Notwithstanding the above issues, I respectfully submit that the Court dismiss Coley's complaint without prejudice and with leave to amend, so that Coley has an opportunity to correct these problems. See Emrit v. Sec'y, U.S. Dep't of Educ., 829 Fed.Appx. 474, 477 (11th Cir. 2020) (per curiam) (“A plaintiff ordinarily should get one opportunity to amend [her] complaint before dismissal with prejudice.”) (citing Corsello v. Lincare, Inc., 428 F.3d 1008, 1014 (11th Cir. 2005)). If Coley wishes to file a revised complaint, however, I encourage her to seek legal assistance and to consult the resources available to pro se litigants in advance of doing so. Coley may obtain advice, for example, through the “Legal Information Program,” in which the Tampa Bay Chapter of the Federal Bar Association offers unrepresented parties the chance to solicit and obtain free, limited guidance from attorneys on the procedures governing federal cases.

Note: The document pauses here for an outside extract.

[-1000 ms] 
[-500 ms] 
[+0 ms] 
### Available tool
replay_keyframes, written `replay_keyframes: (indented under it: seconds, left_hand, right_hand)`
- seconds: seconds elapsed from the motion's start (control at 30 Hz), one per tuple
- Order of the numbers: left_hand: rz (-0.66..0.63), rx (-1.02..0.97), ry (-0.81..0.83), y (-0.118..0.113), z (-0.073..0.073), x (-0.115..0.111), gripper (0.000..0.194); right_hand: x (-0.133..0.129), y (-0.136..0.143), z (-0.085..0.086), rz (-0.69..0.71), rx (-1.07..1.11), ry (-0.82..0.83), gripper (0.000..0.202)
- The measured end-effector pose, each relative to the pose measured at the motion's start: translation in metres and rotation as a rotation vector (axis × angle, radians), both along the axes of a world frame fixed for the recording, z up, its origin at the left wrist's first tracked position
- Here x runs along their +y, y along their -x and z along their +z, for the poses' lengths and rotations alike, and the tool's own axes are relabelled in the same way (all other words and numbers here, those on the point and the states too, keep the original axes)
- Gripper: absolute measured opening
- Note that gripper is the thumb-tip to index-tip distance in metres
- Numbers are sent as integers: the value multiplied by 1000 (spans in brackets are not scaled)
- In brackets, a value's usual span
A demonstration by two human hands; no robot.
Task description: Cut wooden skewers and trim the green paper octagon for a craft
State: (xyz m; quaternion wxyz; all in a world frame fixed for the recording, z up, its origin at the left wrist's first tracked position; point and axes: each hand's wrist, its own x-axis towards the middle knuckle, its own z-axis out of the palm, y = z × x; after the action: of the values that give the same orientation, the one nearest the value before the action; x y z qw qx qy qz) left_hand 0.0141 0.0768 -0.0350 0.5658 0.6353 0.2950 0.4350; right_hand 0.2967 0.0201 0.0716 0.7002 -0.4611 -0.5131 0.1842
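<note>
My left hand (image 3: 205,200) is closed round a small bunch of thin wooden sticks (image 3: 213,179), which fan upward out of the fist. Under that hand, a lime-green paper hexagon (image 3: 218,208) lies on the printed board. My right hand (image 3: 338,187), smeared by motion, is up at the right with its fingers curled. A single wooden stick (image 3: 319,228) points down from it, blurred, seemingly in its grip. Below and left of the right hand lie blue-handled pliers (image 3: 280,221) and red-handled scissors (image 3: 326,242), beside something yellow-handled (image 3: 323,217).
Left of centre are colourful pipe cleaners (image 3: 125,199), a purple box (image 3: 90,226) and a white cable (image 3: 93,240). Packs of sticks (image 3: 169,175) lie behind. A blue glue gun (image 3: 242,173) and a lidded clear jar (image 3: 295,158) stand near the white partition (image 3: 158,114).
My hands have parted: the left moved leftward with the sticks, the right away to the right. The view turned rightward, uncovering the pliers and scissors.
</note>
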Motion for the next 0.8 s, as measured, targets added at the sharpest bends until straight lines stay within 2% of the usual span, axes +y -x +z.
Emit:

In addition, Coley may review the materials the Middle District of Florida makes available to pro se litigants, which includes a “Guide for Proceeding Without a Lawyer.” The Court's website also contains helpful links to the Federal Rules of Civil Procedure, as well as to various forms for federal court litigants to use.
IV.
For the reasons set forth above, I respectfully recommend that the Court:
1. Deny Coley's IFP Motion (Doc. 4) without prejudice;
2. Dismiss Coley's complaint (Doc. 1) without prejudice;
3. Grant Coley leave to file, within thirty (30) days of the Court's Order, an amended complaint that adequately pleads one or more cognizable causes of action over which the Court has jurisdiction; and
4. Caution Coley that a failure to abide by this directive may result in the dismissal of her case without further notice.
Respectfully submitted this 11th day of September 2024.
NOTICE TO PARTIES
A party has fourteen (14) days from this date to file written objections to the Report and Recommendation's factual findings and legal conclusions. A party's failure to file written objections, or to move for an extension of time to do so, waives that party's right to challenge on appeal any unobjected-to factual finding(s) or legal conclusion(s) the District Judge adopts from the Report and Recommendation. See 11th Cir. R. 3-1; 28 U.S.C. § 636(b)(1).